Abstract B46: Proliferative suppression of anthraquinone derives emodin and aloe-emodin through selective targeting in prostate and breast cancer cells

Abstract

Abstract Emodin and aloe-emodin are the main bioactive components of anthraquinones found in Chinese herbal medicine, Rhubarb (Rheum palmatum), and aloe-emodin is also abundant in the leaves of aloe vera. Although emodin and aloe-emodin are capable of inhibiting cancer cell proliferation or inducing apoptosis, the recent studies suggest that the molecular targets of these two anthraquinones are different. Emodin has been reported to suppress HER-2-overexpressing breast cancer cells proliferation through decreasing HER-2 tyrosine kinase activity. Besides, emodin affected androgen receptor (AR) transcriptional activity by preventing AR nuclear translocation and promoted AR degradation. Aloe-emodin has been found the antiproliferative effects on breast cancer cells which is through estrogen receptor (ER)-modulating ability. Interestingly, emodin and aloe-emodin share similar structure with different functions by hitting different targets. Therefore, the molecular mechanisms of aloe-emodin causing cancer cell death are interesting to explore. Here, three cancer cell lines were used in our experiments: LNCaP, a human prostate cancer cell line with AR expression; two human breast cancer cell lines: MDA-MB-453 with high expressions of HER-2 and AR; MCF-7 with low expressions of HER-2 and AR. In which, MCF-7 cells contain high expression level of ERα. Cells were treated with emodin or aloe-emodin for different time intervals and proliferation was determined.

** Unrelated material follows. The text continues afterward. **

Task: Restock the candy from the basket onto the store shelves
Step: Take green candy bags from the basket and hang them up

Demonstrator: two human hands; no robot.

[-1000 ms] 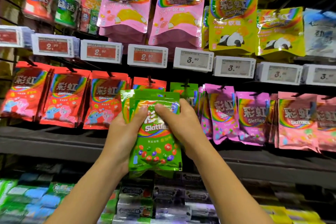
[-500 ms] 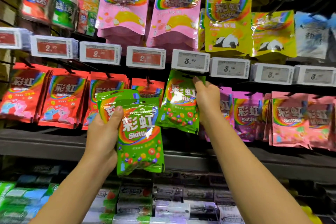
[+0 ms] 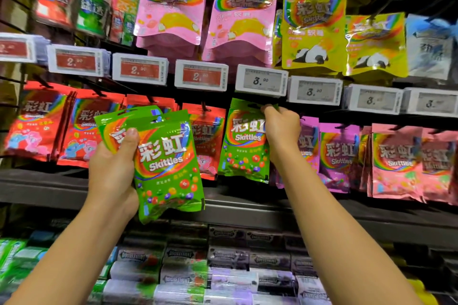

The results indicated that emodin decreased the proliferation of LNCaP and MDA-MB-453 which express high AR protein; however, MCF-7 with low AR protein were relatively insensitive to emodin treatment. Oppositely, aloe-emodin decreased cell proliferation in ER-positive MCF-7 cells but had no effects on LNCaP and MDA-MB-453 cells. Furthermore, the morphology of MCF-7 was dramatically changed after aloe-emodin treatment and cell death was apparently observed. The protein levels of HER-2, phospho-HER-2, and ErbB3 were decreased after aloe- emodin treatment while ERK was unaffected. In addition, the protein levels of ERα were reduced by aloe-emodin in dose-dependent manner; however, AR protein seems unaffected. In conclusion, our findings indicate that aloe-emodin selectively attacks targets in cancer cells and had potentials to treat HER-2/ER-positive breast cancer in the future. Citation Information: Clin Cancer Res 2010;16(14 Suppl):B46.